*What to do*
Search the entries below for "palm", and copy each line where it appears.

Saved data entries:
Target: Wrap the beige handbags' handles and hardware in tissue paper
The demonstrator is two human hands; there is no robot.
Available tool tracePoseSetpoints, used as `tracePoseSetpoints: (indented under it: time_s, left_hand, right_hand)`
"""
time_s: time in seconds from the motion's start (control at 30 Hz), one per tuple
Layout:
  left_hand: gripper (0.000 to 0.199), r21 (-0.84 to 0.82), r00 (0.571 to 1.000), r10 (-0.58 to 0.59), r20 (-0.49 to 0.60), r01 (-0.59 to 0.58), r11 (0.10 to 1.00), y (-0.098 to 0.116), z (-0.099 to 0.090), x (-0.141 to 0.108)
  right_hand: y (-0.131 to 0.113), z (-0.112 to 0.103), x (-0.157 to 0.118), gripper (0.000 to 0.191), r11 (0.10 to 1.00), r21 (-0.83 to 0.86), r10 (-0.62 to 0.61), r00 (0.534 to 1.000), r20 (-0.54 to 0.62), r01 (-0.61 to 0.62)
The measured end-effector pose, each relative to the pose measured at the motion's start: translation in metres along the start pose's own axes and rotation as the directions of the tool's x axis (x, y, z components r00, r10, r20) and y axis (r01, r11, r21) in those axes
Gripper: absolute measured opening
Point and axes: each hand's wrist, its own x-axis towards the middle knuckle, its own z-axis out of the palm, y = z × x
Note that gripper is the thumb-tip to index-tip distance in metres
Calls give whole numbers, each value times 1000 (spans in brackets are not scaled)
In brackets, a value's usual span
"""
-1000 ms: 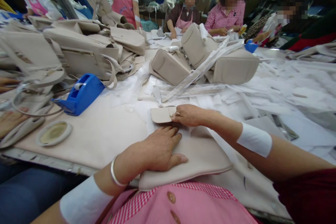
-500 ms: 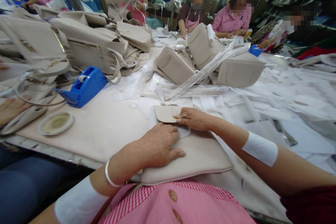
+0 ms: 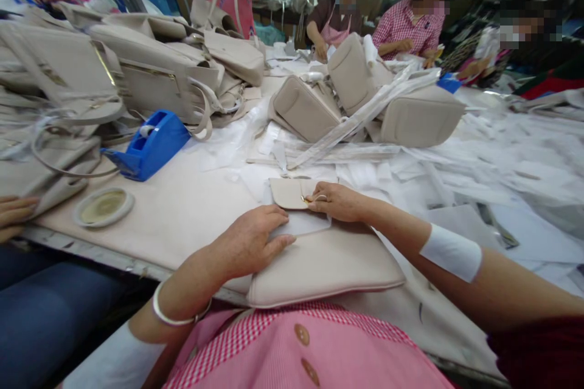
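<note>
A beige handbag (image 3: 328,264) lies flat at the table's front edge, against my pink apron. Its small flap (image 3: 286,193) sits at the far side, and a sheet of thin white paper (image 3: 306,223) shows just below it. My right hand (image 3: 340,202) pinches the flap at its small gold-coloured clasp. My left hand (image 3: 255,240) rests at the bag's left side with its fingers stretched out, the fingertips by the white paper. The underside of the flap is hidden.
A blue tape dispenser (image 3: 152,146) and a round shallow dish (image 3: 104,206) stand to the left. Beige bags (image 3: 150,94) are heaped behind them; more bags (image 3: 305,109) lie ahead. White paper (image 3: 438,176) covers the right side. A co-worker's hand (image 3: 13,216) is at far left.
My left hand has slid left, off the middle of the bag, uncovering more of the white paper. My right hand stays at the clasp. The neighbour's hand at left has moved.
</note>
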Motion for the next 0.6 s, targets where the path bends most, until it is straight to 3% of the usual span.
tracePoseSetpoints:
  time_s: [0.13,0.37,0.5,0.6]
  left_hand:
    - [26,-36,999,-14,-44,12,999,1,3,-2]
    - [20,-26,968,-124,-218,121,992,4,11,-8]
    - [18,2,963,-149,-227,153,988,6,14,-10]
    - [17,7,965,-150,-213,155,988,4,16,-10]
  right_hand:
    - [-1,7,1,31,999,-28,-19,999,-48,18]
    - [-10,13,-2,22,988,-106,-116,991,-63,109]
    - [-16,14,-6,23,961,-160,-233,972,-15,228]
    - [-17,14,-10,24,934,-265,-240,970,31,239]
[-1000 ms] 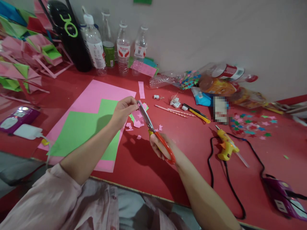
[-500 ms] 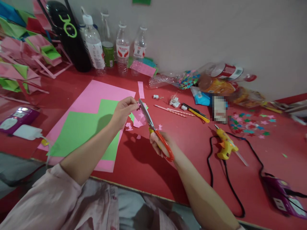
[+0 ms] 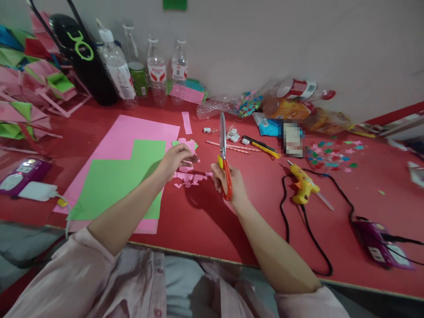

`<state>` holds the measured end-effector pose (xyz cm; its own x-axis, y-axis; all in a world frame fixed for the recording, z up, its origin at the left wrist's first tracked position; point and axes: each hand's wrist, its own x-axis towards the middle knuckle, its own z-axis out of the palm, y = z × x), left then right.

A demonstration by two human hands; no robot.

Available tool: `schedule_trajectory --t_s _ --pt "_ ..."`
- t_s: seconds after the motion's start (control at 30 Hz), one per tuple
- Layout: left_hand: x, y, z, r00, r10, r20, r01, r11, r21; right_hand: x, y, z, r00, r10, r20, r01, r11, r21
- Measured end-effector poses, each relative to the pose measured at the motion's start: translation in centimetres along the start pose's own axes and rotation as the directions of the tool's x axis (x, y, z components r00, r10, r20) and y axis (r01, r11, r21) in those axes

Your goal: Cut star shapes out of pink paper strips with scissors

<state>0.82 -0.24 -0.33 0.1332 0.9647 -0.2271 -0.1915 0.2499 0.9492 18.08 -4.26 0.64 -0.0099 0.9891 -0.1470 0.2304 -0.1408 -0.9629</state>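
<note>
My right hand (image 3: 232, 183) grips a pair of scissors (image 3: 224, 152) with red and yellow handles. The blades point away from me and look closed together. My left hand (image 3: 179, 161) is pinched, with a small piece of pink paper (image 3: 198, 161) at its fingertips; the shape of this piece is unclear. Below and behind the fingers lie pink paper scraps (image 3: 188, 178), and a small pink star (image 3: 208, 175) sits close to my right thumb. Left of the hand, a green paper sheet (image 3: 115, 185) rests on a larger pink sheet (image 3: 115, 132).
Clear plastic bottles (image 3: 157, 75) and a black flask (image 3: 88, 66) line the wall. Rightward lie a box cutter (image 3: 265, 148), scattered paper stars (image 3: 334, 154) and a yellow glue gun (image 3: 303, 185) with a black cord. Purple power strips (image 3: 24, 174) flank the red table; folded paper models (image 3: 26, 106) stand left.
The scissors have moved away from my left hand and now point more straight ahead. My left hand has come lower, over the scraps. The view has shifted slightly.
</note>
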Motion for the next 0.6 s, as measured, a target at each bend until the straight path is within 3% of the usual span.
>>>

*Written answer*
Point and axes: each hand's wrist, its own x-axis towards the middle knuckle, its own z-axis out of the palm, y = z × x
`<state>` holds the measured end-effector pose (xyz cm; its own x-axis, y-axis; all in a world frame fixed for the recording, z up, its origin at the left wrist's first tracked position; point and axes: each hand's wrist, its own x-axis towards the middle knuckle, its own z-axis out of the palm, y = z × x), left then right.

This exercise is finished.